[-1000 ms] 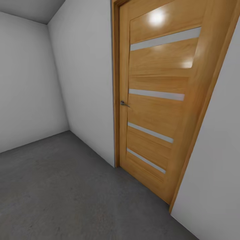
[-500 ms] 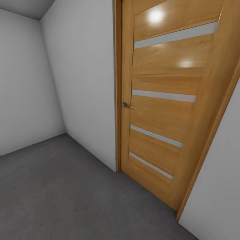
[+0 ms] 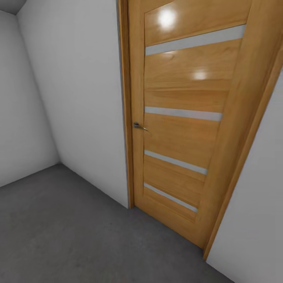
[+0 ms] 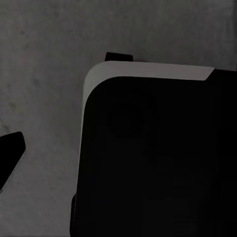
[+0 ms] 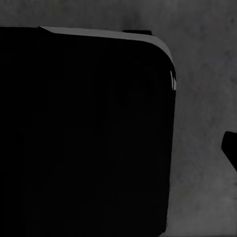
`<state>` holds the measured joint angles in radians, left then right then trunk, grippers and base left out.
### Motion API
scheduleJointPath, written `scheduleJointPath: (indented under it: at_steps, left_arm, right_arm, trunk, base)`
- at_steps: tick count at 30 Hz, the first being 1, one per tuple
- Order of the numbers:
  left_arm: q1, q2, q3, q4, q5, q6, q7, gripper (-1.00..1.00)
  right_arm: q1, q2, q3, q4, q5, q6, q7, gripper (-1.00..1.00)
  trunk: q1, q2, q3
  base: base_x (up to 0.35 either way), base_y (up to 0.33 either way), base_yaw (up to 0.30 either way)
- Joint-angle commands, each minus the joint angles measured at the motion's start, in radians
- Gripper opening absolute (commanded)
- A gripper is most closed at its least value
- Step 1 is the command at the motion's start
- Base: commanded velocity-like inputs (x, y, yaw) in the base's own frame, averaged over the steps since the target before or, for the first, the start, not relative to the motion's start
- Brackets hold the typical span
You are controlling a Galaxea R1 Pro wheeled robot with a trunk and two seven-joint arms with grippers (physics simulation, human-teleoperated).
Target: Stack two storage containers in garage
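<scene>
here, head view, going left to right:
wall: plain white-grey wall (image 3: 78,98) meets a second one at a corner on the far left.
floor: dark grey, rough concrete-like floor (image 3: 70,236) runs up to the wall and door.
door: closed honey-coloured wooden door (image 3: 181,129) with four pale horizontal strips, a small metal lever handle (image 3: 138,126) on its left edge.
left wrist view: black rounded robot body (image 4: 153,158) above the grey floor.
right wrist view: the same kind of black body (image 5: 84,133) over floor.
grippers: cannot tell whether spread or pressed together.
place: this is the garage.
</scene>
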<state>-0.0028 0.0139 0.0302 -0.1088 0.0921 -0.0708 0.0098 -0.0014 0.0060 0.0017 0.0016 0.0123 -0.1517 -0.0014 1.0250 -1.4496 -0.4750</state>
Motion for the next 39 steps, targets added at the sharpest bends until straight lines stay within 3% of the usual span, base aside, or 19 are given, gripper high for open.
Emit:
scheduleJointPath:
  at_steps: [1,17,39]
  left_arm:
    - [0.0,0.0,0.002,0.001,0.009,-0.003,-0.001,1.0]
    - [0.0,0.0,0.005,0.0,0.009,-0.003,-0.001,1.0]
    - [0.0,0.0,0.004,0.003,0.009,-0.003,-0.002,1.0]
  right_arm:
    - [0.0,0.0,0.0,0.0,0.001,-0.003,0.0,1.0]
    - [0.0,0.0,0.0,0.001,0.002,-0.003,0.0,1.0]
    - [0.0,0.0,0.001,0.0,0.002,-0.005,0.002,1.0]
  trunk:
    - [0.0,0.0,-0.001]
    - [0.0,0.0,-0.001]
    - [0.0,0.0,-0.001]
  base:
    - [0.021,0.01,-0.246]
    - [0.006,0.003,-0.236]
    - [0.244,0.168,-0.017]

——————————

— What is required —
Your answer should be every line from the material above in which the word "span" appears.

— Solution for this task —
- Brackets hold the typical span
Motion for the next 39 steps, targets added at the sharpest bends until straight lines stay within 3% of the usual span, base aside, or 19 are given, gripper high for open.

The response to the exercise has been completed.